James never learned who won the football game that night, for the normal schedule of programs was abandoned and there followed a rambling, catch-as-catch-can obituarial documentary on the sad life of the sorry King, interspersed with continuous late-breaking bulletins which added nothing to the fact already evidenced: that the King was dead indeed.

“Oh, come on,” growled Cal after a while. “It’s not like he’s going to be missed. The man was no Mother Teresa.”

James had known Calum McKay since the day his family moved onto the Blair Morven estate. Cal’s father had been hired as gamekeeper to help James’ father, who was managing more and more of the estate, and suddenly James had a new friend. Two wild young bucks, they had gone through school together, skipping classes at every opportunity to ride ponies and go hunting and fishing.

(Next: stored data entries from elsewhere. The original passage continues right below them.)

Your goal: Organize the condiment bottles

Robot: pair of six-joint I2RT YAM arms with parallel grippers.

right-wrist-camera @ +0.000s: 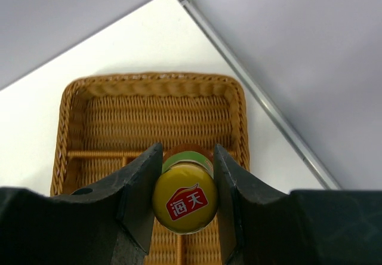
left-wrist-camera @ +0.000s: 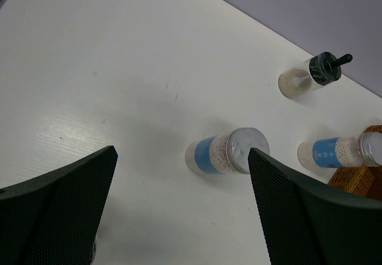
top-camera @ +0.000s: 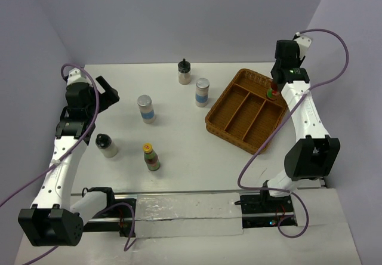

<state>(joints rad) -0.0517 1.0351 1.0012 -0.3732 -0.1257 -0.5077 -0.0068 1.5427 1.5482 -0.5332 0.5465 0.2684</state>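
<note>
Right hand [right-wrist-camera: 185,184] clamps the slim dark yellow-capped bottle [right-wrist-camera: 184,202] over the woven brown basket [right-wrist-camera: 149,77] beneath it; released tilted, it may topple sideways.

A: Lighting?
B: Bright, even and diffuse, from overhead. Matte white table [top-camera: 197,151] shows only a faint soft shadow beside the silver-lidded white blue-banded bottle [left-wrist-camera: 227,153].
A: Glare?
B: Some on the clear glossy strip [top-camera: 185,212] at the near edge.
A: Focus?
B: Top view sharp. Yellow-capped slim dark bottle [right-wrist-camera: 184,199] crisp. Right gripper's black fingers [right-wrist-camera: 89,217] underexposed, little detail.
</note>
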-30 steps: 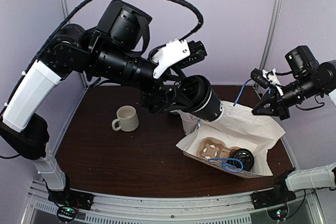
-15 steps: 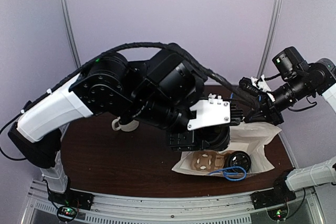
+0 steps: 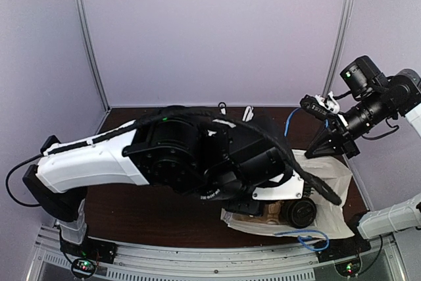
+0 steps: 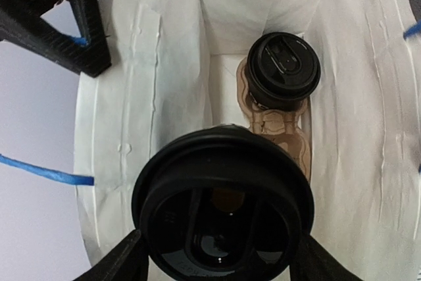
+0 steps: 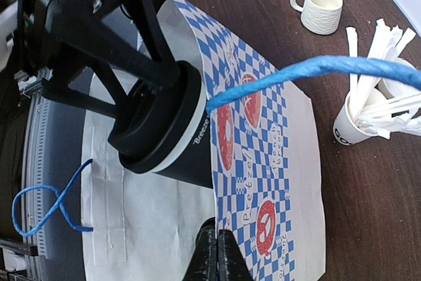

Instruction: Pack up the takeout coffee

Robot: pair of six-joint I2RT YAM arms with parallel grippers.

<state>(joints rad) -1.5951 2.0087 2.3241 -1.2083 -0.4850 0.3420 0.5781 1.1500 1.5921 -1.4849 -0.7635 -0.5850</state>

Loyal, irritating, diverting, and exasperating — Cal was the brother James’ parents never got around to giving him.

Douglas Charmichael was also a long-time friend, and the three of them, bachelors all, often met of an evening at the Pipe & Drum for a pint and a little football. Like everyone else that night, they sat and absorbed the shocking news. For, whatever a person might think of Edward the man, and in spite of the inevitability of Magna Carta II, the nation was confronted that night with the end of a long history of monarchical rule, and that was something that could not be digested in the space of a sound bite.